The Carter House State Historic Site is a historic house at 1140 Columbia Avenue in Franklin, Tennessee. In that house, the Carter family hid in the basement waiting for the second Battle of Franklin to end. It is a Tennessee Historical Commission State Historic Site, managed by the non-profit organization The Battle of Franklin Trust under an agreement with the Tennessee Historical Commission. The house is a contributing property and centerpiece of the Franklin Battlefield, a U.S. National Historic Landmark historic district.

Fountain Branch Carter completed construction of the house in 1830. The federal style brick farm house was accompanied by several other outbuildings such as the farm office, smokehouse, and kitchen. In the 1850s, Carter built a cotton gin on his property that became a much-remembered landmark during the Second Battle of Franklin in 1864. Though the cotton gin no longer stands, the house and the other three buildings are still intact and illustrate the horror of the Civil War battle with over a thousand bullet holes still visible.

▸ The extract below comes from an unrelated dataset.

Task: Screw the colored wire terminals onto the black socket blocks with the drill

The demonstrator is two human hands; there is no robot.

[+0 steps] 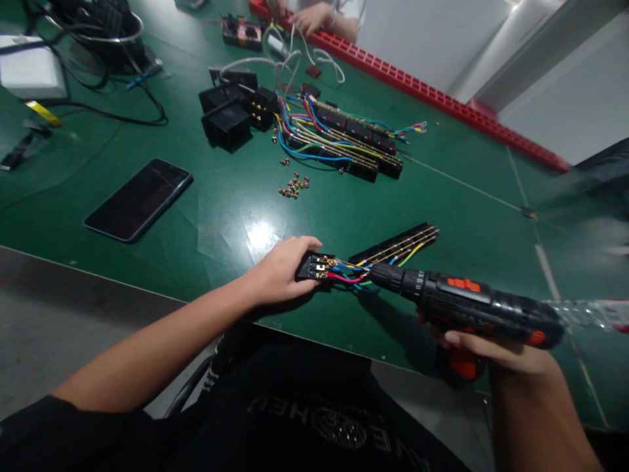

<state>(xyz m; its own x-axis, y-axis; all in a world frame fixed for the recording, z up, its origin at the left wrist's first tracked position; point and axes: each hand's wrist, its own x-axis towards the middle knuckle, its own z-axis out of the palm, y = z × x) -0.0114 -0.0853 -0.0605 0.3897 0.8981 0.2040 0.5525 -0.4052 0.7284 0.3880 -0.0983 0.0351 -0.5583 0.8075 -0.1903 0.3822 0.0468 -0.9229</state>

The Carter House played a very important role in the Second Battle of Franklin. Prior to the fight, the house was taken over as the headquarters of the Twenty-Third Army Corps commanded by Brigadier General Jacob D. Cox. Federal breastworks were erected just south of the home extending to both the east and west of Columbia Pike. The Carter family took refuge in the basement of their home during the battle.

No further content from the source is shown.